◆ **WORK TO COMPLETE**: Needed from the entries below: every line that holds the word "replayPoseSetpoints".

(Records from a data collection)
####################
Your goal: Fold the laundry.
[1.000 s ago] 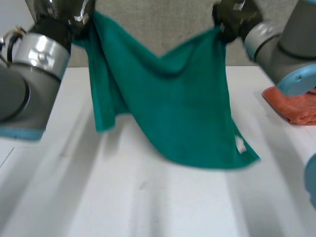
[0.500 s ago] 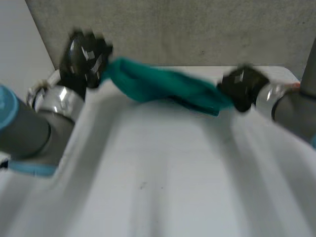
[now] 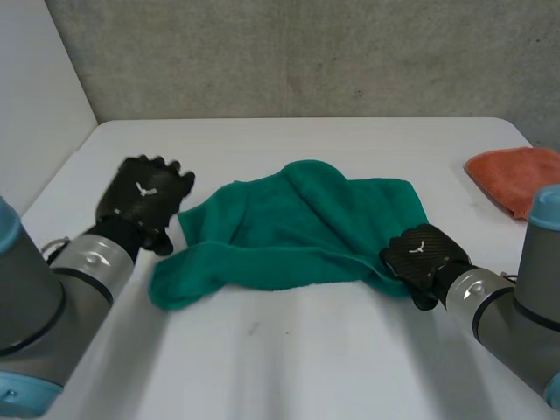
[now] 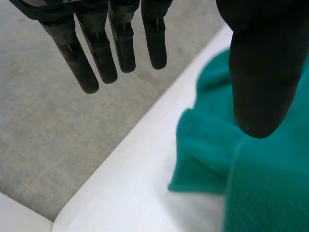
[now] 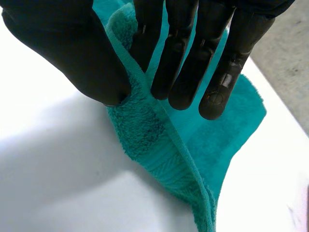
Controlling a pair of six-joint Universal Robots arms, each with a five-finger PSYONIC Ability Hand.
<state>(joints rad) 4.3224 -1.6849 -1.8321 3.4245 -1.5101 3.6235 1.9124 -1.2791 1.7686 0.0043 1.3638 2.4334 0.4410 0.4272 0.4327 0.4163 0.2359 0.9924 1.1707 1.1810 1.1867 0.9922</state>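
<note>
A green towel [image 3: 297,232] lies rumpled on the white table [image 3: 289,359], its near edge folded over. My left hand [image 3: 144,201] hovers just off the towel's left edge, fingers [image 4: 99,48] straight and spread from the thumb [image 4: 263,72], holding nothing; the green towel [image 4: 241,159] lies below it. My right hand [image 3: 424,261] rests at the towel's near right corner. There its thumb [image 5: 72,53] and fingers [image 5: 193,53] pinch the towel's hemmed edge [image 5: 154,140].
An orange cloth [image 3: 516,179] lies bunched at the table's right edge. A grey wall [image 3: 306,57] stands behind the table's far edge. The table's left edge runs beside my left arm.
The towel, held up by both hands a second ago, has swung down and now lies on the table. My left hand has let go and opened. The right hand keeps its pinch.
</note>
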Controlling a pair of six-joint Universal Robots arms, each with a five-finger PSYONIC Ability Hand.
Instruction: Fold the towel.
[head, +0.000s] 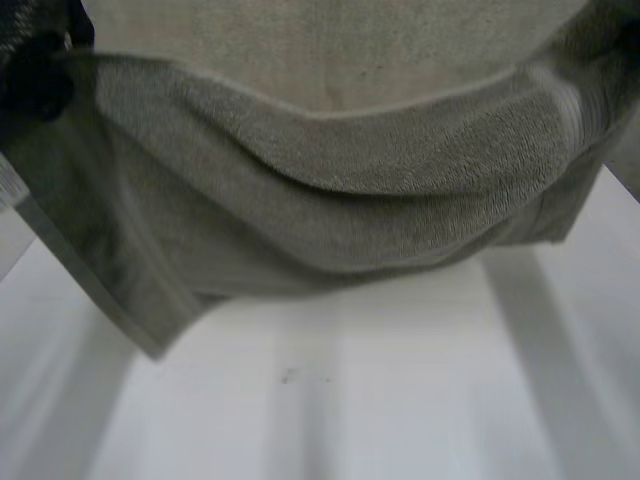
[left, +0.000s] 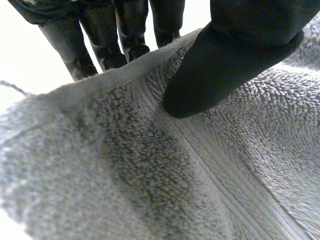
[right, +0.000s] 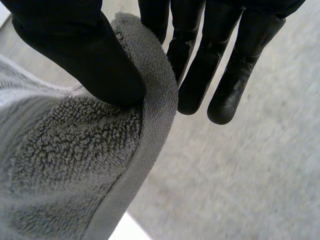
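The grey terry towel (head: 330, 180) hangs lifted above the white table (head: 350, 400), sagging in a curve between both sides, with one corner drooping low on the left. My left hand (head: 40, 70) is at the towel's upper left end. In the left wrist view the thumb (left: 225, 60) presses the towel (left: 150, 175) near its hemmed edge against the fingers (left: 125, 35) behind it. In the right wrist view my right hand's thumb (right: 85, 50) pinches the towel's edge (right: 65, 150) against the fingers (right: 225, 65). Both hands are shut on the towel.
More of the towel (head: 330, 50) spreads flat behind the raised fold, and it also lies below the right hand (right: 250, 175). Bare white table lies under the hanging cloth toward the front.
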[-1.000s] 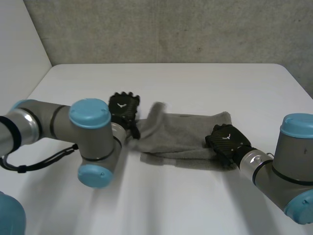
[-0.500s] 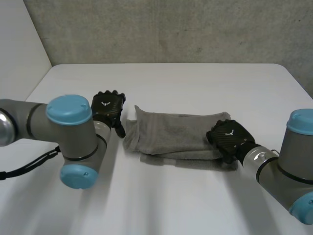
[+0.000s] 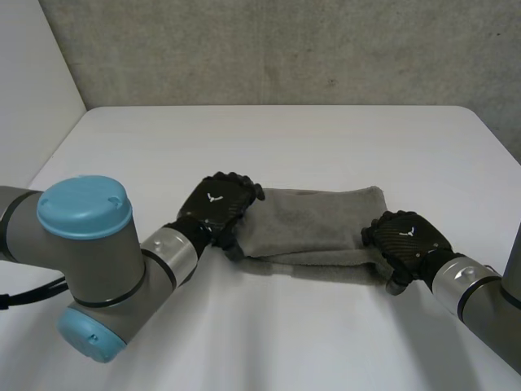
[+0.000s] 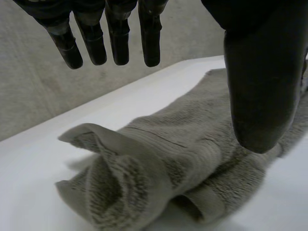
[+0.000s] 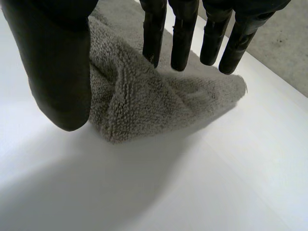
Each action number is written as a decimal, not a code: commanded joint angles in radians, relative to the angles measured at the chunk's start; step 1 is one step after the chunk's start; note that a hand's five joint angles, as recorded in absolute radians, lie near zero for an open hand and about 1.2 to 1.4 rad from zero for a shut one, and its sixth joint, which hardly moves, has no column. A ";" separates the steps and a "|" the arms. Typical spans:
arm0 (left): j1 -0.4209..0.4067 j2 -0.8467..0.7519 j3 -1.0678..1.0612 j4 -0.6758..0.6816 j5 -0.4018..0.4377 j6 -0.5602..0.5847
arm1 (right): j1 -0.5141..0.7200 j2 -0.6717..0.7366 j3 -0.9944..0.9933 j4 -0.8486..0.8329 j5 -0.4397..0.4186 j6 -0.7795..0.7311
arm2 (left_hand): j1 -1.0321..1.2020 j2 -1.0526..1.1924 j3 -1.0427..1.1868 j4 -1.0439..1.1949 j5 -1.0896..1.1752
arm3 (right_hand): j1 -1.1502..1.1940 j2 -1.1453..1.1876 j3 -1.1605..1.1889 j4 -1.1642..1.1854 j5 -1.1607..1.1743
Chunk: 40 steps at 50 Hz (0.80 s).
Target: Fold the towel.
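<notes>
Left robot hand (image 3: 218, 208): fingers straight, grasping nothing, over left end of towel (image 3: 313, 228).
Right robot hand (image 3: 407, 243): unclenched too, at its right end.
Towel: folded strip lying mid-surface (image 3: 326, 147).
Progress: seemingly folded lengthwise; left end bunched, crosswise fold remains.

Softly and evenly lit from overhead. Brightest on the white table (image 3: 342, 138) mid-frame in the head view, dimmer on the grey wall (image 3: 285, 49) along the top. Faintly shaded under the towel (image 3: 313, 228) along its near edge.
</notes>
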 commanded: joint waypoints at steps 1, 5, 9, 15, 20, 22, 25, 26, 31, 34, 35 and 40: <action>-0.004 -0.034 0.003 0.011 -0.004 0.002 | -0.020 0.001 0.011 -0.042 -0.001 0.055 | 0.026 0.025 -0.048 -0.054 0.015 | 0.110 0.115 -0.047 -0.076 0.101; -0.002 -0.072 0.018 0.006 -0.018 0.002 | -0.018 0.007 0.008 -0.081 -0.007 0.118 | 0.131 0.131 -0.048 -0.054 0.121 | 0.122 0.127 -0.047 -0.076 0.113; -0.002 -0.085 0.029 0.006 -0.037 0.002 | 0.003 0.024 -0.001 -0.104 -0.007 0.176 | 0.140 0.140 -0.048 -0.054 0.129 | 0.116 0.121 -0.047 -0.076 0.107; 0.004 -0.086 0.018 0.011 -0.057 0.004 | 0.091 0.052 -0.035 -0.125 0.004 0.204 | 0.126 0.125 -0.048 -0.054 0.115 | 0.113 0.118 -0.047 -0.076 0.104; 0.008 -0.083 0.007 0.011 -0.057 0.002 | 0.138 0.092 -0.052 -0.139 0.005 0.202 | 0.123 0.122 -0.048 -0.054 0.112 | 0.122 0.127 -0.047 -0.076 0.113; 0.010 -0.083 0.006 0.011 -0.057 0.002 | 0.145 0.107 -0.056 -0.145 0.005 0.202 | 0.123 0.122 -0.048 -0.054 0.112 | 0.131 0.136 -0.047 -0.076 0.122; 0.014 -0.086 0.007 0.012 -0.058 0.004 | 0.152 0.138 -0.062 -0.164 0.005 0.202 | 0.126 0.125 -0.048 -0.054 0.115 | 0.198 0.203 -0.047 -0.076 0.189; 0.017 -0.089 0.013 0.011 -0.058 0.004 | 0.154 0.148 -0.067 -0.176 0.005 0.201 | 0.126 0.125 -0.048 -0.054 0.115 | 0.254 0.259 -0.047 -0.076 0.244; 0.024 -0.105 0.023 0.008 -0.060 0.010 | 0.152 0.164 -0.076 -0.210 0.007 0.195 | 0.131 0.131 -0.048 -0.054 0.121 | 0.491 0.496 -0.047 -0.076 0.482; 0.024 -0.109 0.027 0.006 -0.060 0.028 | 0.152 0.165 -0.079 -0.225 0.016 0.195 | 0.134 0.134 -0.048 -0.054 0.124 | 0.641 0.646 -0.047 -0.076 0.632; 0.024 -0.109 0.027 0.006 -0.060 0.028 | 0.152 0.165 -0.079 -0.225 0.016 0.195 | 0.134 0.134 -0.048 -0.054 0.124 | 0.642 0.647 -0.047 -0.076 0.632; 0.031 -0.112 0.029 0.003 -0.061 0.048 | 0.143 0.161 -0.079 -0.248 0.031 0.190 | 0.137 0.137 -0.048 -0.054 0.126 | 0.861 0.866 -0.047 -0.076 0.852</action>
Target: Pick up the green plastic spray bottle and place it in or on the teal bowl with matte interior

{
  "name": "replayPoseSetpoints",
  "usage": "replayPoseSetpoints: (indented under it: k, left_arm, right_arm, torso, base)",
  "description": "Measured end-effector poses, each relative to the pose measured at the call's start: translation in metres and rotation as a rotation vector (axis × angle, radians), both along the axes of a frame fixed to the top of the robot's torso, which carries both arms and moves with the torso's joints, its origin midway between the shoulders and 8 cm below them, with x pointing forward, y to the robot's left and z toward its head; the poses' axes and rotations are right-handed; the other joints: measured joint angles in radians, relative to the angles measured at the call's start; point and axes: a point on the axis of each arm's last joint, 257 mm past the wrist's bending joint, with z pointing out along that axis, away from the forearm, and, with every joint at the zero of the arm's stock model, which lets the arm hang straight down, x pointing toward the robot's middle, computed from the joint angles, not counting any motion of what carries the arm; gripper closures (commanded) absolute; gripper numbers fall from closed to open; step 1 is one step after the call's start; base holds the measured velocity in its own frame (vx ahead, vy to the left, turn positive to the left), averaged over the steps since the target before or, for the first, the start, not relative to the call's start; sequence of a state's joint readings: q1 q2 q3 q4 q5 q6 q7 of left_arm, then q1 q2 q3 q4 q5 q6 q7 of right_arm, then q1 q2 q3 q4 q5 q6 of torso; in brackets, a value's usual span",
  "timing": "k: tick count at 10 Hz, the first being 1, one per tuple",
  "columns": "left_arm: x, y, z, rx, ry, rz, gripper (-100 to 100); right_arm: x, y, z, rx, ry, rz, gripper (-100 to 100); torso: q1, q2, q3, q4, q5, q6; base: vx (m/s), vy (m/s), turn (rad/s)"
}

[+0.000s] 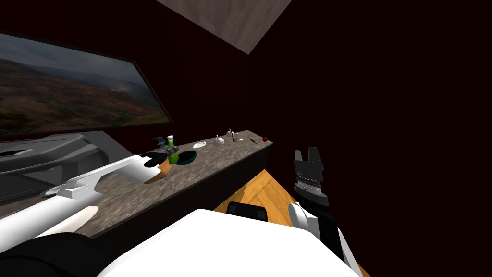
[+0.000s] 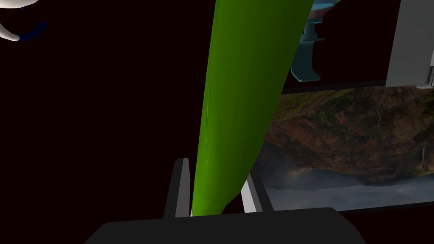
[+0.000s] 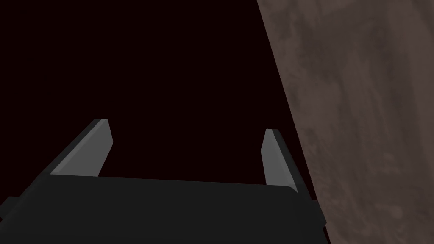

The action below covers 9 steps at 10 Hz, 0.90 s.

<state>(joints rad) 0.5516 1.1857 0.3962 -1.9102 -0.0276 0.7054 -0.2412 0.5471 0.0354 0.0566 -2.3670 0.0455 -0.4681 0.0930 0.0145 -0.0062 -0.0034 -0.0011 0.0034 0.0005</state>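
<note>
The green spray bottle (image 1: pixel 172 155) with a white top stands upright in my left gripper (image 1: pixel 166 153), held over the stone counter. Just right of it sits the dark teal bowl (image 1: pixel 188 157). In the left wrist view the green bottle body (image 2: pixel 246 97) runs up between the two fingers (image 2: pixel 183 186), which press its sides, and its pale blue trigger head (image 2: pixel 307 55) shows at the far end. My right gripper (image 1: pixel 308 157) is raised off the counter's right end; its fingers (image 3: pixel 87 150) stand wide apart with nothing between them.
The mottled grey-brown counter (image 1: pixel 158 192) runs from near left to far right. On its far part lie a white dish (image 1: pixel 199 144), small white vessels (image 1: pixel 219 141) and a small red thing (image 1: pixel 264 139). A large landscape screen (image 1: pixel 67 91) stands behind. Wood floor (image 1: pixel 259 192) lies beside the counter.
</note>
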Motion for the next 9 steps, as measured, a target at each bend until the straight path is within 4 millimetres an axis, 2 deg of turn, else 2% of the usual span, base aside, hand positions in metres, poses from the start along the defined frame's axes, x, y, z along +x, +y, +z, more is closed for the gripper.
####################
◆ **EXERCISE RESPONSE**:
  "name": "replayPoseSetpoints",
  "usage": "replayPoseSetpoints: (indented under it: k, left_arm, right_arm, torso, base)",

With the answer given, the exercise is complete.